My car sat at the garage awaiting a fan assembly. I’d spent $1500 in the past few months on oil leak repairs, new tires, new radiator, and this last made me groan. No matter how much was right with your car, if there’s no fan to cool the engine, you can’t drive. I could do nothing but wait. Snow and ice storms in my part of the mountains had made travel hazardous.
Frustrated, feeling trapped, I considered renting a car. The expense quickly brought me back to reality. The bus, I thought, and went online in search of schedules and ticket prices. I could buy a round trip ticket for less than the cost of gas if I drove myself. The idea of spending several hours on the bus actually appealed to me. I could read. Think. Compose something for my friend.
My bus left Friday night at 9:15 pm. The other options were nine and 9:30 am, neither of which was possible for Richard, my landlord. I quickly realized that while the bus might be less costly it was definitely not convenient, and public transportation meant you had to rely on someone else to take you there and pick you up.
My landlord agreed to take me to the bus station and pick me up when I got back. I appreciated his generosity-the bus was 20 miles away in Asheville. I gave him $20 for gas and his time, acknowledging one of the reasons more people don’t take the bus. You’re dependent on other people’s schedules, not just the bus schedule. Still, even with the extra $20 I gave him, it was less than driving and less than renting. I printed my tickets at home, one tiny bit of convenience, and packed a small carry-on bag so I wouldn’t have to haul around a suitcase or pay a baggage fee.
Richard dropped me at the station early-several hours early- to avoid being caught in bad weather after dark. In the mountains, winding roads with severe curves can be treacherous once the sun, and the temperature, goes down.
I walked into the station at 5 pm. There were many businesses on Tunnel Road and I thought I’d have a leisurely dinner, walk around a bit, and settle in with a book once it got cold and dark. I checked in with the station manager, tucked my canvas bag into a locker (4 quarters), and walked the 2 blocks to an inviting Mexican restaurant where I enjoyed a quiet meal.
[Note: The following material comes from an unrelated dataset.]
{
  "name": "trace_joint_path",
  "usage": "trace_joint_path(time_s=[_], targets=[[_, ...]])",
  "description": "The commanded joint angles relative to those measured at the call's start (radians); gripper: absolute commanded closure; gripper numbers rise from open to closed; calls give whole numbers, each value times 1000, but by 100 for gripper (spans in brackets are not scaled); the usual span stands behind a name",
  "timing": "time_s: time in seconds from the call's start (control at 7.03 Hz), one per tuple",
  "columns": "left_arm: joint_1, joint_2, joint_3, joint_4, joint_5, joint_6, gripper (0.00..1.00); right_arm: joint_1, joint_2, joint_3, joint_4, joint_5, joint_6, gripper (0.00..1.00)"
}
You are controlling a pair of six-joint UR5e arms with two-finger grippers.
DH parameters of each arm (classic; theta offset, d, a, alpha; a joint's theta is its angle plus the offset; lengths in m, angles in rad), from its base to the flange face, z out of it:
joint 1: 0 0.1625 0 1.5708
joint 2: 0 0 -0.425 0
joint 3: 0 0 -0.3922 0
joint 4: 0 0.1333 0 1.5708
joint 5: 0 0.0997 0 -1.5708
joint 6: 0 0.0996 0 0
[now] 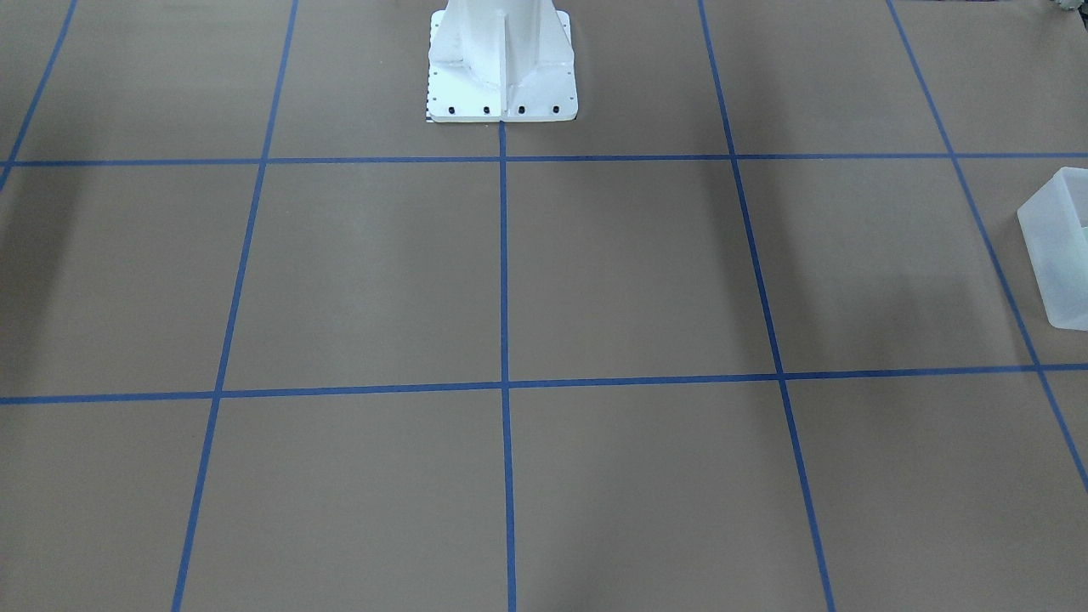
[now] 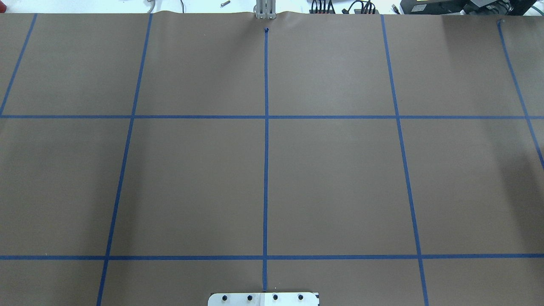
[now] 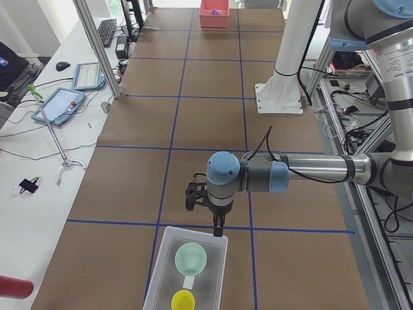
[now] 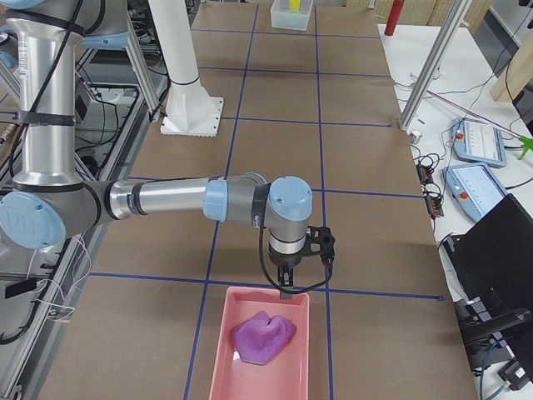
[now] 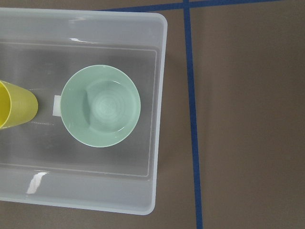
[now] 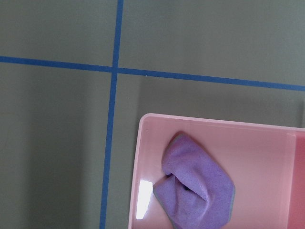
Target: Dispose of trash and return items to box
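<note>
The translucent frosted-white rectangular plastic tub [image 5: 160,119] holds both items. The round pale mint-green bowl [image 5: 101,106] sits upright near its middle, and the small yellow plastic tumbler cup [image 5: 14,109] stands at the bowl's 9 o'clock in the left wrist view, apart from it. The left gripper [image 3: 219,228] hangs over the tub's rim. The right gripper [image 4: 286,286] hangs over a pink plastic tray [image 6: 147,162] that holds a crumpled purple cloth [image 6: 195,186]. I cannot tell how far either gripper's fingers are spread, or whether they grip anything.

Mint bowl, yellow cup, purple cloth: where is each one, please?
mint bowl [image 5: 101,106], left wrist view, its inner bottom.
yellow cup [image 5: 20,107], left wrist view, its side wall.
purple cloth [image 6: 200,164], right wrist view, its upper fold.
</note>
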Motion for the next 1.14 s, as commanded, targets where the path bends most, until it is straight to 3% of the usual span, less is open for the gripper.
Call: trace_joint_path(time_s=[0.0, 1.0], targets=[[0, 0, 0, 0, 0, 0, 2, 0, -1, 3, -2, 5, -3, 0], [2, 8, 0, 0, 0, 0, 2, -2, -12, 37, -2, 9, -3, 0]])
When I got back to the station, a young black girl was stuffing her own bag in a nearby locker. I sat down and pulled my book out.
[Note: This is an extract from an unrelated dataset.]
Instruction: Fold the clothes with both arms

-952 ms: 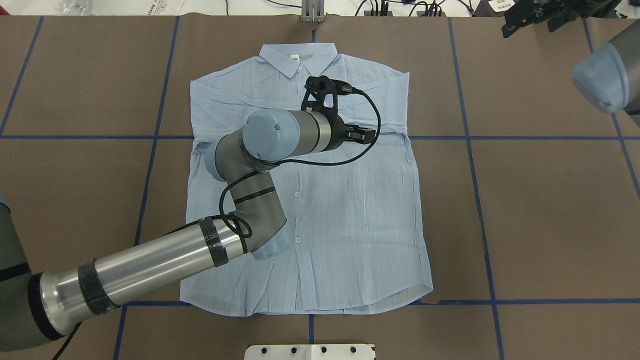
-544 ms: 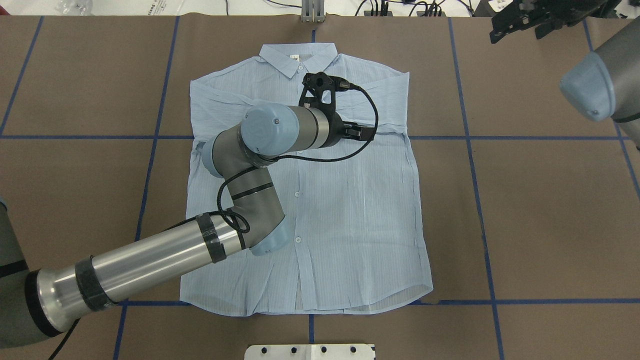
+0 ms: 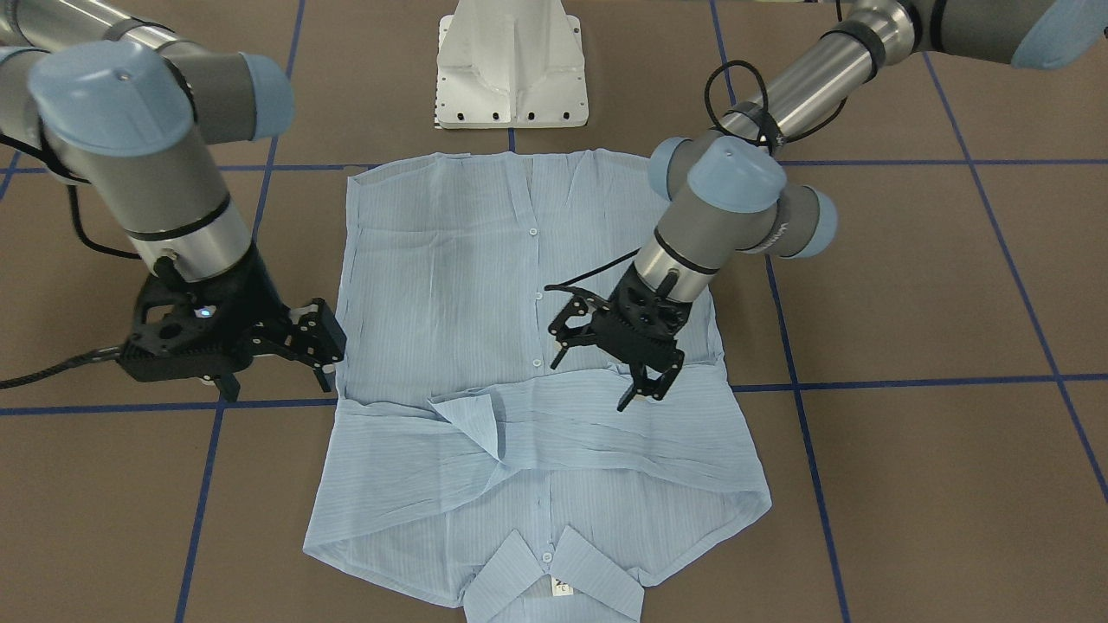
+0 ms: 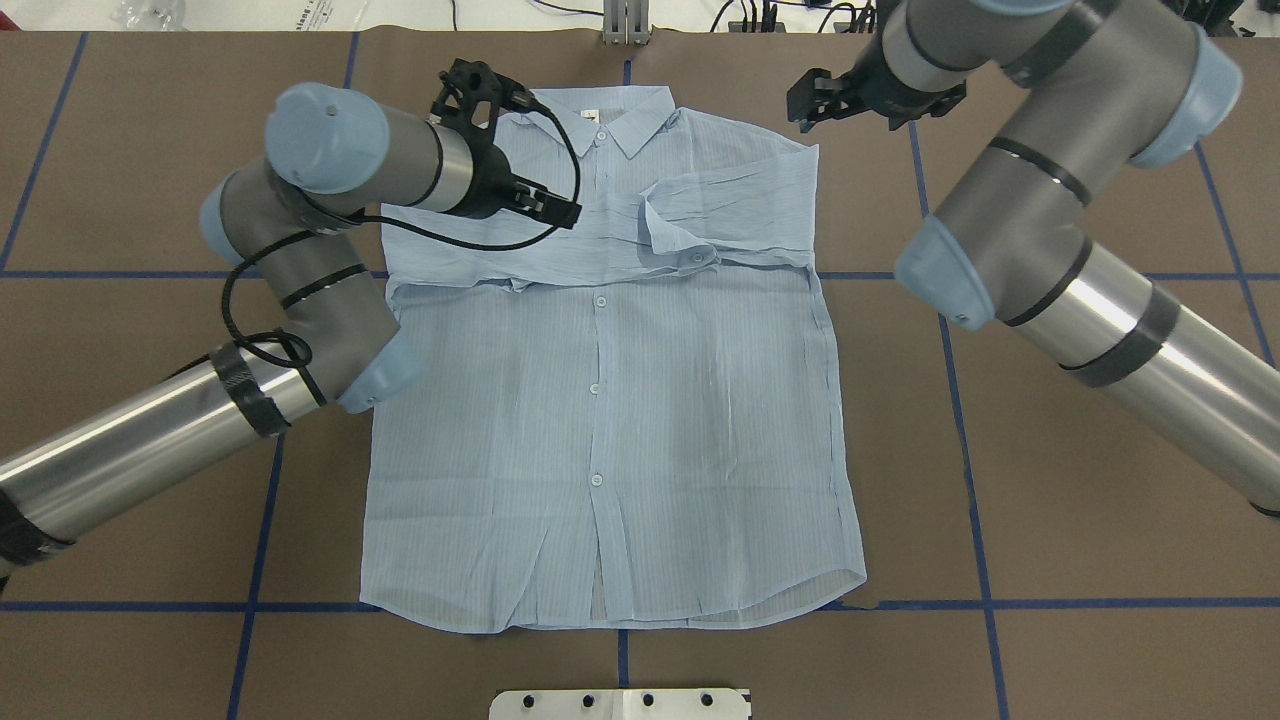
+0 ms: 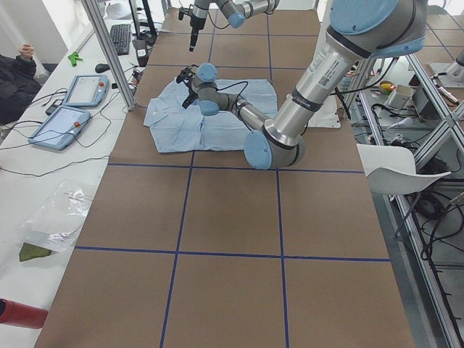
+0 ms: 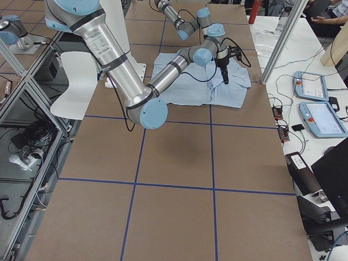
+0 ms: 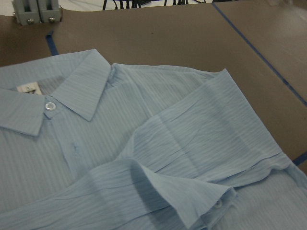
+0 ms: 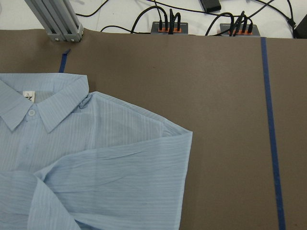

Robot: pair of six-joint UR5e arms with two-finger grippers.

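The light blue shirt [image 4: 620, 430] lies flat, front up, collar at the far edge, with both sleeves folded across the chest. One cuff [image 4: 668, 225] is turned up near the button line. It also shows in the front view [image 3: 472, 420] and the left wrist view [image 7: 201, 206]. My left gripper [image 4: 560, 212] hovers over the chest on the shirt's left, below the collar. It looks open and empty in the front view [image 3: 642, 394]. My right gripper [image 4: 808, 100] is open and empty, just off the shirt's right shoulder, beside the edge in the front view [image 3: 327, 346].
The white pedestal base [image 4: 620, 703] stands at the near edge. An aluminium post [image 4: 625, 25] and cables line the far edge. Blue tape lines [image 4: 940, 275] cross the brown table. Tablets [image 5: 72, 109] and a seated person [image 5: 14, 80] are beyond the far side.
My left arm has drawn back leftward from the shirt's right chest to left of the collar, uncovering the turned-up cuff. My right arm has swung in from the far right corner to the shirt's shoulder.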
“You know they close up at 4:30?” she asked me after she closed her locker.
“What?” I asked, looking up form my book, thinking I had misunderstood.
“They close at 4:30 and open back up at 8,” she said, nodding at the man behind the counter, who was beginning to jingle keys.
“We can’t stay in here?” I said, feeling stupid. She shook her head. The manager, a balding, round fellow with kind eyes shook his head before he said, “She’s right, we don’t have any buses between 4 and 8, so they don’t pay us to oepn when there aren’t any buses coming or going.”
Maybe if more people rode the bus, I thought and sighed. I walked out and spent the next 3 hours walking and visiting shops I would never had visited any other time.
First, I stopped in at Anna’s Linens and marveled at what people will pay for a dish to put their soap. I looked at towels, bathroom accessories, curtains, and placemats. I felt no urge at all to buy anything, but there was a couple at the cash register insisting that the husband get a veteran’s discount an a sale item. It put me in mind of all the ‘dealing with the public’ jobs I’d had and wanted to pat the patient salesgirl on the head. The wife was incensed that they couldn’t get a discount on top of the sale price (a 30% mark-down) and the sales girl explained, repeatedly, that sale items did not qualify for any other discounts. I left before the manager showed up to give the woman the extra 10% just to get them out of the store.
My next stop was the Dollar General where I walked down aisles badly in need of attention, but not likely to get it, since I only spotted 2 employees in the store, both working cash registers. Clothes and toys lay on the floor, Christmas ornaments spilled from packaging and boxes of snacks had been torn open. Who had a party back here? I thought, and once again felt sorry for the employees who would have to clean this mess up after closing. For $7 an hour.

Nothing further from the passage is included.